What we saw was increased complexity for solutions in each specific domain. That was what the direction of AI progress was back then.
Until the introduction of transformers.
What made the transformer unique was, it used a simple unit (see below image from the original transformer paper "Attention is All you Need"), and a LLM is normally just one or a handful of transformers, with billions of parameters.
What differentiated various LLMs are:
Number of parameters
Training data
What the foundational model does at root of it is also simple: to predict what’s the next token. It’s a common NLP problem.
However, this time, the solution that was built for NLP problem can be easily applied to other domains. We’ve seen transformers that can generate texts, images, videos, etc.
One solution that handles all domains -> that’s the real revolution here. Thus the name AGI, artificial general intelligence.
Similarity with Human Brain
As I mentioned earlier: “Human brain evolved in a very similar way; ever since the earliest life intelligence appeared, the brain ‘column’ started copying itself and making inter-connections between ‘columns’. Intelligence level grew quickly (in cosmo terms).”
Replicating simple structure is how human intelligence grew. Humans are extremely good at learning one area and applying the learnings to another area. Feed our brain with different data, we learn different skills.

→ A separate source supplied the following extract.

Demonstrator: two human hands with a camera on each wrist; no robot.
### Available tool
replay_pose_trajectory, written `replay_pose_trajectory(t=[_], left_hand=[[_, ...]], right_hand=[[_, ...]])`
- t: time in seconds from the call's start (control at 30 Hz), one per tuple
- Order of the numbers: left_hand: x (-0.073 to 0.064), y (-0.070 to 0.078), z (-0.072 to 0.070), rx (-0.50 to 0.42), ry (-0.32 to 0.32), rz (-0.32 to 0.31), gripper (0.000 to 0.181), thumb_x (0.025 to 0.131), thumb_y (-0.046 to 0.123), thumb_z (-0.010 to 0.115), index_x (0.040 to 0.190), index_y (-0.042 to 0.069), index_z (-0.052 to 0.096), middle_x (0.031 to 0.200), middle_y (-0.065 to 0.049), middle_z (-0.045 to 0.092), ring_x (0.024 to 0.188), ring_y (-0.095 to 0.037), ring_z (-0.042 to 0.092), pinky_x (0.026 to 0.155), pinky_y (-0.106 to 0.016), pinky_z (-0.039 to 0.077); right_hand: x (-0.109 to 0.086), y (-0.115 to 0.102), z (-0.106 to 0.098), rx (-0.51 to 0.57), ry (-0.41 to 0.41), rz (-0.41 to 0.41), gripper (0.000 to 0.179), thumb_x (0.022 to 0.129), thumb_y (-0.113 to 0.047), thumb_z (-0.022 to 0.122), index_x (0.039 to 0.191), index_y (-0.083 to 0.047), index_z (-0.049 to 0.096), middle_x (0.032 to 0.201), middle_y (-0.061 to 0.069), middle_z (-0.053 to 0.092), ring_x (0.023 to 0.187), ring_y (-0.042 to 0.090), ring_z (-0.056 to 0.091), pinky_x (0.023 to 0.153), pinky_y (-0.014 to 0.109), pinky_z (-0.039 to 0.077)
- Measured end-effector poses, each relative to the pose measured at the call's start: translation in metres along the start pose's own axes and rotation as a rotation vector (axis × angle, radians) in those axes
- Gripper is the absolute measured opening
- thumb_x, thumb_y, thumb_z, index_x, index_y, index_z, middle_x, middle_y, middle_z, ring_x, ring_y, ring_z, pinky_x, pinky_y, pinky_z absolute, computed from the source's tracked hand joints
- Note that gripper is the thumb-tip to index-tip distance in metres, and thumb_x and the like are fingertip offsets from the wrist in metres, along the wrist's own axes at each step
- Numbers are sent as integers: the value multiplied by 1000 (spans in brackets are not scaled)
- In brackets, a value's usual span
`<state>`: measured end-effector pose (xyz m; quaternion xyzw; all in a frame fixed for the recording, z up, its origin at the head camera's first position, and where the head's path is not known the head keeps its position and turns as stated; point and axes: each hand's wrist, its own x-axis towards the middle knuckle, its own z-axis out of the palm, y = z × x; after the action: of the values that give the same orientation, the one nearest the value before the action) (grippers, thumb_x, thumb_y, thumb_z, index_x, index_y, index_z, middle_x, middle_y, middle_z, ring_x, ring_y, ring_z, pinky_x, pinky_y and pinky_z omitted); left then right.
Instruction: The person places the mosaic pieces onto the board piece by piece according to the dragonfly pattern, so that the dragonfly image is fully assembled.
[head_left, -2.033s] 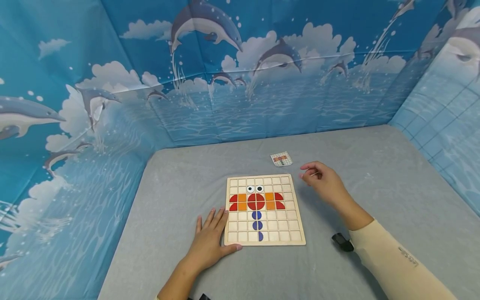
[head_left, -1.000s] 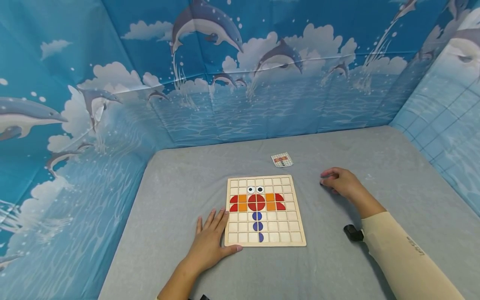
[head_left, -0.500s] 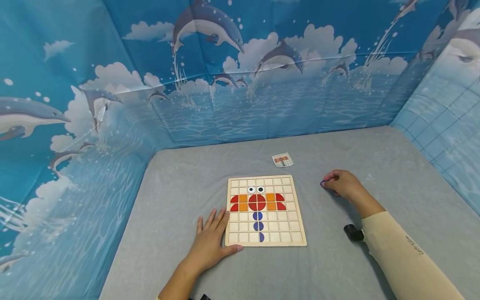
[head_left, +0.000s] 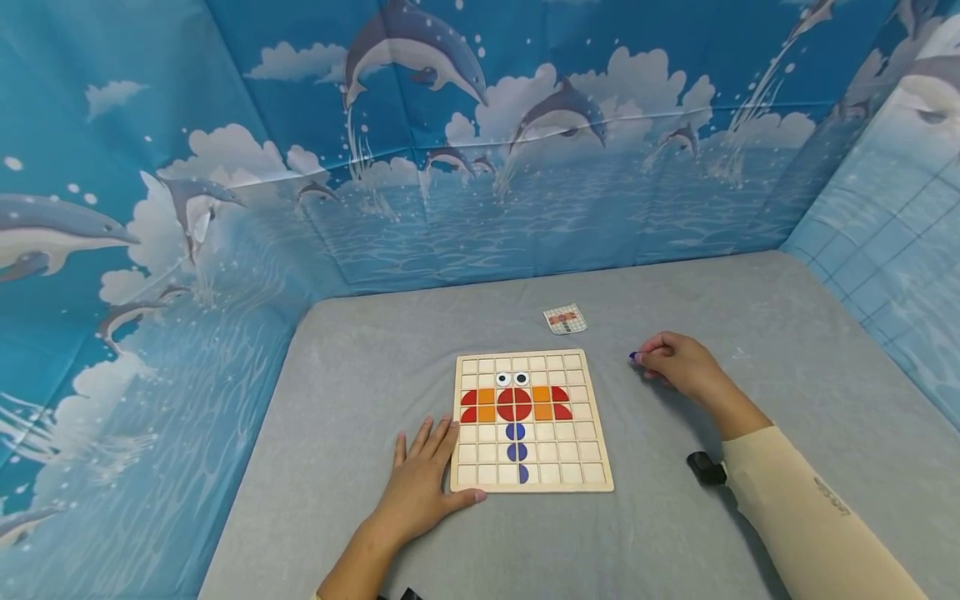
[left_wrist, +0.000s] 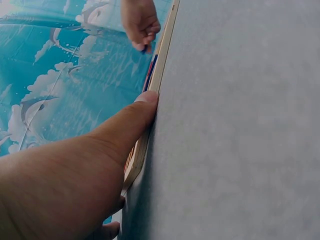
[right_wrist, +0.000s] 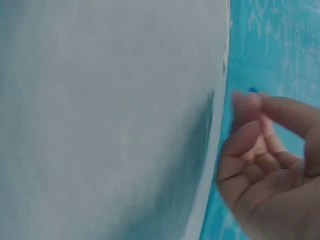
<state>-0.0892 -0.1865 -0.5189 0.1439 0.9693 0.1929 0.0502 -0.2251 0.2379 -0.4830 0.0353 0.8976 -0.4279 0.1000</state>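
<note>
My right hand point(head_left: 677, 364) pinches a small blue piece point(head_left: 633, 356) between thumb and fingertips, to the right of the wooden grid board point(head_left: 570, 454). In the right wrist view only a speck of the blue piece point(right_wrist: 253, 90) shows past the fingertips. My left hand point(head_left: 415, 487) rests at the board's left edge with fingers spread, and its thumb lies at the near left corner. Set in the board are two eye pieces point(head_left: 512, 379), a red circle point(head_left: 513, 405), orange squares point(head_left: 486, 406), red quarter pieces point(head_left: 561, 403) and blue half-circles point(head_left: 516, 452), with a single half-circle in the bottom row.
A small picture card point(head_left: 565, 319) with a similar pattern lies beyond the board. The table is covered in grey cloth point(head_left: 360, 375). A dolphin-printed curtain point(head_left: 465, 208) hangs behind and at both sides. A black device point(head_left: 707, 468) sits at the right wrist.
My right hand has moved right, away from the board, and a blue piece now shows in its fingertips. Lately it has shifted slightly back toward the left. The left hand stays put.
</note>
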Motion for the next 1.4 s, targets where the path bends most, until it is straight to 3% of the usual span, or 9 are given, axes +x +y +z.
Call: replay_pose_trajectory(t=[0.23, 0.57, 0.8, 0.93, 1.2, 1.4], left_hand=[[1, 0, 1, -3, -2, -2, 108, 79, 72, 70, 161, 17, 27, 169, -2, 25, 158, -33, 16, 120, -70, 4], [2, -2, 1, 14, -3, -3, 108, 79, 73, 69, 162, 17, 27, 169, -2, 25, 158, -33, 16, 121, -70, 5], [2, -2, 2, 23, 3, -2, 109, 79, 73, 70, 162, 17, 26, 169, -2, 25, 158, -33, 16, 121, -70, 5], [2, -2, 1, 25, 4, 1, 109, 79, 73, 70, 162, 16, 27, 169, -3, 25, 158, -34, 16, 120, -71, 6], [2, -1, 0, 24, -3, -1, 109, 79, 73, 70, 161, 16, 27, 169, -4, 26, 158, -34, 17, 120, -71, 6], [1, 0, 0, 12, -8, -9, 108, 80, 74, 68, 161, 16, 27, 169, -3, 25, 158, -34, 16, 121, -70, 5]], right_hand=[[-15, -22, 7, 112, 52, -110, 35, 100, -33, 64, 116, -3, 62, 101, 18, 68, 79, 11, 62, 71, 27, 56], [-40, -53, 23, 177, 27, -203, 31, 100, -31, 65, 119, -7, 66, 98, 18, 65, 81, 18, 59, 73, 32, 55], [-53, -68, 41, 163, -85, -217, 25, 100, -22, 64, 122, -10, 70, 106, 13, 69, 91, 28, 63, 80, 34, 58], [-60, -73, 53, 171, -153, -272, 23, 99, -12, 63, 119, -6, 70, 108, 12, 70, 90, 30, 64, 78, 33, 59], [-70, -85, 84, 188, -292, -340, 12, 94, -17, 72, 106, -14, 73, 95, 4, 69, 83, 21, 65, 72, 28, 59], [-75, -91, 102, 164, -361, -386, 11, 93, -10, 69, 103, -9, 73, 92, 6, 70, 82, 16, 64, 72, 22, 56]])
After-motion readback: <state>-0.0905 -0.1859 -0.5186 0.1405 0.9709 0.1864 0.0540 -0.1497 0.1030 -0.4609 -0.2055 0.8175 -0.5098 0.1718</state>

All humans have relatively the same brain structure; it’s the unique experiences / learnings that allowed us to become experts in different areas.
During human brain evolution, human brain “column” was the simple, easily replicable and scalable, structure, which led to human intelligence.

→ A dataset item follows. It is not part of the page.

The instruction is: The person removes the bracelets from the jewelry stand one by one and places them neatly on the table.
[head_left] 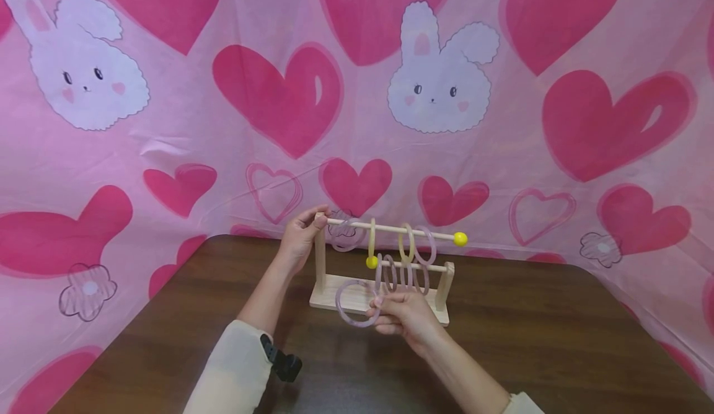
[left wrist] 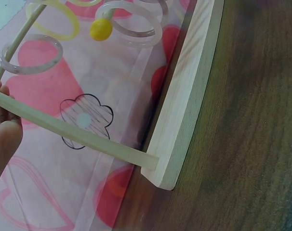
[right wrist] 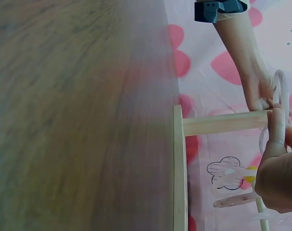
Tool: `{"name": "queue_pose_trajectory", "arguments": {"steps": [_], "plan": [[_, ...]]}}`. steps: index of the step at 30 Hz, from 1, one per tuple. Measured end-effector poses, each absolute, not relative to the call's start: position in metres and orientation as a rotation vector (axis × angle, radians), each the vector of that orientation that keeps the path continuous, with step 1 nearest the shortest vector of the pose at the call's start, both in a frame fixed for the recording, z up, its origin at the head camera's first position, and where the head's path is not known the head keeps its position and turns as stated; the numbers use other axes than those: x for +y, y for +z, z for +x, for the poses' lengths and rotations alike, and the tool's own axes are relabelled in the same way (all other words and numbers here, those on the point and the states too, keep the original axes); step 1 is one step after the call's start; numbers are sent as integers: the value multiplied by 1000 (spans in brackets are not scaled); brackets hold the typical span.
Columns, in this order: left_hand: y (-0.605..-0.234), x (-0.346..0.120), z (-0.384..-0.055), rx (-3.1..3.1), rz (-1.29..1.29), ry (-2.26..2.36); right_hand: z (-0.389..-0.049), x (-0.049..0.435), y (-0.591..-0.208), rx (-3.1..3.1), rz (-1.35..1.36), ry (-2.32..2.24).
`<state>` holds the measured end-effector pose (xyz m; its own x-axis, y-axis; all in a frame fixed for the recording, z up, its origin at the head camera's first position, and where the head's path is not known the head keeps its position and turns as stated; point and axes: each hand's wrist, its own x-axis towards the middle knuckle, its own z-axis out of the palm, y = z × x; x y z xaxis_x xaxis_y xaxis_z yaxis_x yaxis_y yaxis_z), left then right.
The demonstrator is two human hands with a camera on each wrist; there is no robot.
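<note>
My right hand pinches a pale purple bangle between thumb and fingers, in front of a two-tier wooden bangle stand. In the right wrist view this held bangle appears nearly edge-on. My left hand grips the top of the stand's tall left post, where the upper rod joins it. On that rod hang purple and yellow bangles, spaced apart. The lower rod carries several purple bangles, partly hidden behind the right hand.
A yellow ball caps the upper rod's right end, and another yellow ball caps the lower rod's left end. The stand's base rests on a dark wooden table. Behind it hangs a pink cloth with hearts and rabbits.
</note>
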<state>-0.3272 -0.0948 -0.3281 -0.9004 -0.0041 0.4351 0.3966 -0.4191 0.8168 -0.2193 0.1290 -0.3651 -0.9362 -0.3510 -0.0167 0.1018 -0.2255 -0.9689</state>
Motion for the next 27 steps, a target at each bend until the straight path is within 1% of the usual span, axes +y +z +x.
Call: {"name": "queue_pose_trajectory", "arguments": {"steps": [12,27], "plan": [[-328,-95,-327,-1538,-541,-2390,-220,125,-366,1802,-276,-2166],[-326,-94,-326,-1549,-538,-2390,-218,114,-381,1866,-303,-1987]]}}
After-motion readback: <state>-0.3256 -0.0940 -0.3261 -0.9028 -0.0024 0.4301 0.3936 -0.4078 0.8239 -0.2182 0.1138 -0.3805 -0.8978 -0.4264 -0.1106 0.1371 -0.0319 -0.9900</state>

It seems that during AI evolution, transformers achieved a similar approach: a simple structure, easily replicable and scalable, and when feeding it large amounts of training data, LLMs learned to tackle different problems.
Thus my hypothesis: Transformer-based LLMs is the first AI that shows similarity with how human intelligence evolved.
Before the wrong conclusion gets drawn, I want to explicitly clarify that I’m not suggesting LLMs are mimicking human brains. In fact there are lots of differences:
As a starter, human brains don’t represent anything as a numeric vector, and store numbers in our brain cells. In fact, we have very limited knowledge about how information is stored in our brain.
Human brain uses electric pulses among neural cells as a way of communication (and imaginary association), but the brain can’t even control when and where such an electric pulse is sent.
Probably because of these, human brains are extremely energy efficient.
I’m just excited that during this evolution, we are at the beginning of artificial intelligence coming closer to human intelligence, and we can leverage that in the right way to help improve human lives.